Stored data entries:
_ _ _
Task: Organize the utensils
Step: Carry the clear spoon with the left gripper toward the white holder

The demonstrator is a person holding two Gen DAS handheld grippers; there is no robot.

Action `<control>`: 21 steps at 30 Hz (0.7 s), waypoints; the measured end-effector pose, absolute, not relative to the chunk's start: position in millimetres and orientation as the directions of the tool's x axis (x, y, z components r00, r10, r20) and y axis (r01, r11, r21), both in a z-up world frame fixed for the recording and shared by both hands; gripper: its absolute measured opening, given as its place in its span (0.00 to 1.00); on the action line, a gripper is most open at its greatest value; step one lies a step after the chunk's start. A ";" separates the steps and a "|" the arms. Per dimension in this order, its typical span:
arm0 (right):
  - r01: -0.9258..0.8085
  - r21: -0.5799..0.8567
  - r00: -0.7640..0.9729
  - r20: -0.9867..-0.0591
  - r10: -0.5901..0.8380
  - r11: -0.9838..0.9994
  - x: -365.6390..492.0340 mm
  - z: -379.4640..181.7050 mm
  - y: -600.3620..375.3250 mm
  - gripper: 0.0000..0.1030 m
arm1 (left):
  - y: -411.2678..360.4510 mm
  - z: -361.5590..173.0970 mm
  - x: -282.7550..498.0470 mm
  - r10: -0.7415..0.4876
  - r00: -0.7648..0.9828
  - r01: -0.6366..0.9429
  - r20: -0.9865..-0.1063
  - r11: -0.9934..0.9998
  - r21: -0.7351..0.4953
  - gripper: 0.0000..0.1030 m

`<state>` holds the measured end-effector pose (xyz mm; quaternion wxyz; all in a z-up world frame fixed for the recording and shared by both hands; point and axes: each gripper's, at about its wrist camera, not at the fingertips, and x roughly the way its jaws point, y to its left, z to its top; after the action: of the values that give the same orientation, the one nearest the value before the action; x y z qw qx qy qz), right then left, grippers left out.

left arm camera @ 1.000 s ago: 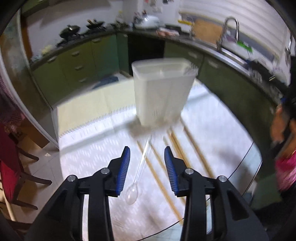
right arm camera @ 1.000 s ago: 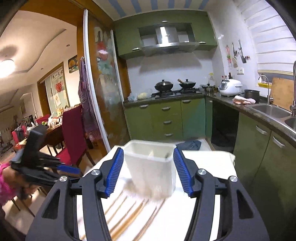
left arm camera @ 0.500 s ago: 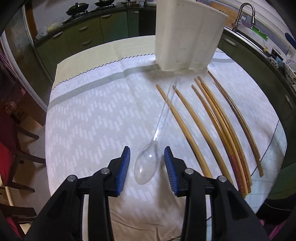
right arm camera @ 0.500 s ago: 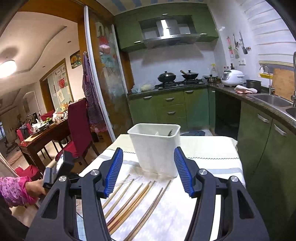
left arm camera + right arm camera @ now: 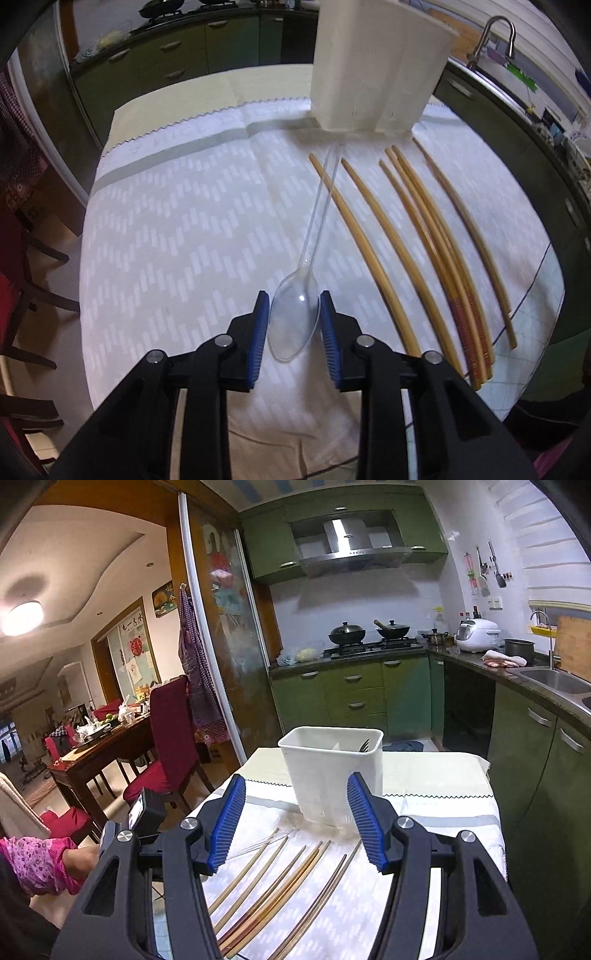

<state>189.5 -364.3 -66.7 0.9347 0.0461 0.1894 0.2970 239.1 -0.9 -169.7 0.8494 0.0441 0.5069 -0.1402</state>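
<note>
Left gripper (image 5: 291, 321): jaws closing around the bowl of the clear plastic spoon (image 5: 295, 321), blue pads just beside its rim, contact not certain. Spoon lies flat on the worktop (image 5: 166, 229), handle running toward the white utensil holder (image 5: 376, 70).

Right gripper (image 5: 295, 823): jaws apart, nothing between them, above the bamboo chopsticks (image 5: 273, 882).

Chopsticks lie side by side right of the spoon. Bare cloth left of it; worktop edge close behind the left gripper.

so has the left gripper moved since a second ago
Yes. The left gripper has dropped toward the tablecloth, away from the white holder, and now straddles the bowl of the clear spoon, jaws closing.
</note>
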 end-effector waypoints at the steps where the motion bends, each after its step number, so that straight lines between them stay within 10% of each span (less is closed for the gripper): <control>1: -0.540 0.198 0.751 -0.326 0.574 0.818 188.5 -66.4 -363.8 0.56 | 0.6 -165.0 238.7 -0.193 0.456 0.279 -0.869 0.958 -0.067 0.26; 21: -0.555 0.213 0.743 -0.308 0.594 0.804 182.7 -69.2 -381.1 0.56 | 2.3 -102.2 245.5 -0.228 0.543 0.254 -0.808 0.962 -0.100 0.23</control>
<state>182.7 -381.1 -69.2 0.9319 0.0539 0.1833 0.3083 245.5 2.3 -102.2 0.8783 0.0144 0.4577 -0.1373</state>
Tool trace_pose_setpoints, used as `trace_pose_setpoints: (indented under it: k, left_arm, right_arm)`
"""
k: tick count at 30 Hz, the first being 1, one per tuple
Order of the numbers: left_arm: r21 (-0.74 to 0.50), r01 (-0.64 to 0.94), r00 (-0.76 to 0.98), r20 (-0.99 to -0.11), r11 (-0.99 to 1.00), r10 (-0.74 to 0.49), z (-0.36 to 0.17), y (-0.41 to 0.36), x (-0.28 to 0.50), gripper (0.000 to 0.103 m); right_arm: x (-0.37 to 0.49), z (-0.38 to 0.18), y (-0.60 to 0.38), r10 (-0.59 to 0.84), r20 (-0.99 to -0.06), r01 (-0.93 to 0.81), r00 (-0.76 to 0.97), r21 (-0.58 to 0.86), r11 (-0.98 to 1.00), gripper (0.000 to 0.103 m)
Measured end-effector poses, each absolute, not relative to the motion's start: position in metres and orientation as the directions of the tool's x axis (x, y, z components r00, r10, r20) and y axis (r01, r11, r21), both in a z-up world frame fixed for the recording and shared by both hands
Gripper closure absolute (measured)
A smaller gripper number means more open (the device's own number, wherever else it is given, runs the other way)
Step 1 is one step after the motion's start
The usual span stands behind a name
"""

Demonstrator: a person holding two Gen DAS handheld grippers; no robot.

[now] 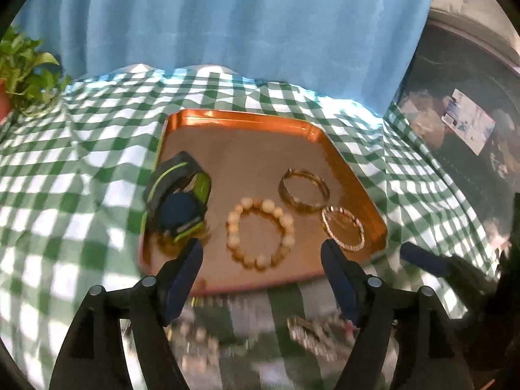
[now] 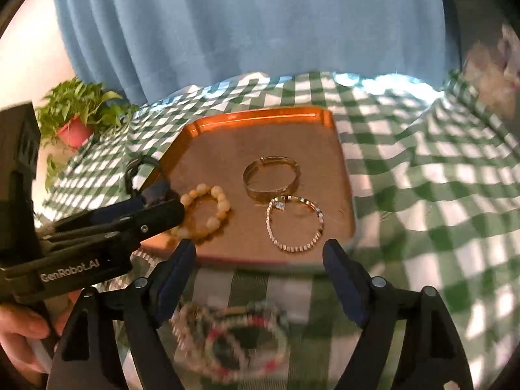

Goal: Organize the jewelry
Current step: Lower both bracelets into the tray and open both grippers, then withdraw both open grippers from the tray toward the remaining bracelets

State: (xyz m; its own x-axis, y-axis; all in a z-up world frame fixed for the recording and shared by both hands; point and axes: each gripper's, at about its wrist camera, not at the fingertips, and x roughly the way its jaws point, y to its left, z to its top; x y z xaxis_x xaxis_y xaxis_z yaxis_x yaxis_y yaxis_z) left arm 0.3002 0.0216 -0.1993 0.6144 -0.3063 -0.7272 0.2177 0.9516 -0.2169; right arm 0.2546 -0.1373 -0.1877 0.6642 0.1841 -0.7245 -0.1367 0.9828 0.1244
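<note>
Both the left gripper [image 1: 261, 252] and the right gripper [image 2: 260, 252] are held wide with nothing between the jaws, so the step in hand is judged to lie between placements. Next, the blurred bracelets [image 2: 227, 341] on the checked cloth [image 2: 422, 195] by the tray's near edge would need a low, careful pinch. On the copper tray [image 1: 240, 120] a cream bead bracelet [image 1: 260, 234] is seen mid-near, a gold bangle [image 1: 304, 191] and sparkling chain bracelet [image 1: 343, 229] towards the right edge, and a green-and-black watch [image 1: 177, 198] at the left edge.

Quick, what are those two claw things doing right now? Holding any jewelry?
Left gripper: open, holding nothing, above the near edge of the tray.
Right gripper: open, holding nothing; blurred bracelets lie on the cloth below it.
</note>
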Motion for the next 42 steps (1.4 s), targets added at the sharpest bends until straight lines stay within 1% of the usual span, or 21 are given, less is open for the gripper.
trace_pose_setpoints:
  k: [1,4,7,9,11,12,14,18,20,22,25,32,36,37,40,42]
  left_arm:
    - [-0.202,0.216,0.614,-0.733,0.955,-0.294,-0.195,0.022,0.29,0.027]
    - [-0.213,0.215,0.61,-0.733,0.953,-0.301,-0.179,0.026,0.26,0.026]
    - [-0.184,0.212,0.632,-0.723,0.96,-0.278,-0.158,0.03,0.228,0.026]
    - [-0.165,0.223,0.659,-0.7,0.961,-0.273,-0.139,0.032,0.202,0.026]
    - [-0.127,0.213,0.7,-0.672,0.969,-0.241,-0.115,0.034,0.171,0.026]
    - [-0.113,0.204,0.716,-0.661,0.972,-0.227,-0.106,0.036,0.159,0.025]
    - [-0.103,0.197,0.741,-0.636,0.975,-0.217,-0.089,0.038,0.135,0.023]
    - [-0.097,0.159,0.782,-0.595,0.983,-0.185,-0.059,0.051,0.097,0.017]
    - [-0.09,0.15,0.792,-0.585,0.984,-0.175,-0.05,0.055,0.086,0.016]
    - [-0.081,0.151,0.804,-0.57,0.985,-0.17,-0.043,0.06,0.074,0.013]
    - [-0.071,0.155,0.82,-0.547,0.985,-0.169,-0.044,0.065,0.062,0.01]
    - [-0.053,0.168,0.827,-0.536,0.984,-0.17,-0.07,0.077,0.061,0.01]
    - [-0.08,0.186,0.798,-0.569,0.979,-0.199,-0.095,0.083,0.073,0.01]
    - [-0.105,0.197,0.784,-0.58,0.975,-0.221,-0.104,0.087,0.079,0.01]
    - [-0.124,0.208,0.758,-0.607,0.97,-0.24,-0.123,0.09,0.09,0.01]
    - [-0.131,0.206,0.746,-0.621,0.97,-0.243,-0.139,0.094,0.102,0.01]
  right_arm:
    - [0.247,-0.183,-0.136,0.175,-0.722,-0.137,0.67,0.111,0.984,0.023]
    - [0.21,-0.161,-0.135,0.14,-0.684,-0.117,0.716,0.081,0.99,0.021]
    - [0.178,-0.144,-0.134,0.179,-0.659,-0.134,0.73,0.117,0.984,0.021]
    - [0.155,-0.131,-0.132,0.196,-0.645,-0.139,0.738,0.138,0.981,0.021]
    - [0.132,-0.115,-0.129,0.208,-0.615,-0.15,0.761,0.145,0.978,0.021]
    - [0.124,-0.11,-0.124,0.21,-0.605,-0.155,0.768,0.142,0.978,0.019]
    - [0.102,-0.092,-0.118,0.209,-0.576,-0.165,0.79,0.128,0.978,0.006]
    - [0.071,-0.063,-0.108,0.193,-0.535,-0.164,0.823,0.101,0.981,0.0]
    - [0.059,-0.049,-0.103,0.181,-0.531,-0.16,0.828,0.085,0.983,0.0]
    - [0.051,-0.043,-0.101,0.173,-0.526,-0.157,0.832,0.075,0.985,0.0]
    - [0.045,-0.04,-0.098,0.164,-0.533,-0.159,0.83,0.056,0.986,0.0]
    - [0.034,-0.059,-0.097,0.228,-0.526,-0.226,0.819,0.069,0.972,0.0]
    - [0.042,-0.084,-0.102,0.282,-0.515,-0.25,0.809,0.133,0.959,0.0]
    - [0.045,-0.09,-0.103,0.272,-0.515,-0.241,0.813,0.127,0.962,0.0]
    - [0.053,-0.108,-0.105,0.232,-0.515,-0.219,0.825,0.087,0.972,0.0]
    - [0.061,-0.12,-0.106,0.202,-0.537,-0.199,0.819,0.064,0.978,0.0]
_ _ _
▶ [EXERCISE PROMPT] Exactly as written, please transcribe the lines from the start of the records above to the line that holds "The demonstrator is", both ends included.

▶ [RESPONSE]
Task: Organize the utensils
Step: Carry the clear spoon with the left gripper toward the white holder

The demonstrator is a person holding two Gen DAS handheld grippers; there is no robot.

Output for this exercise is now complete.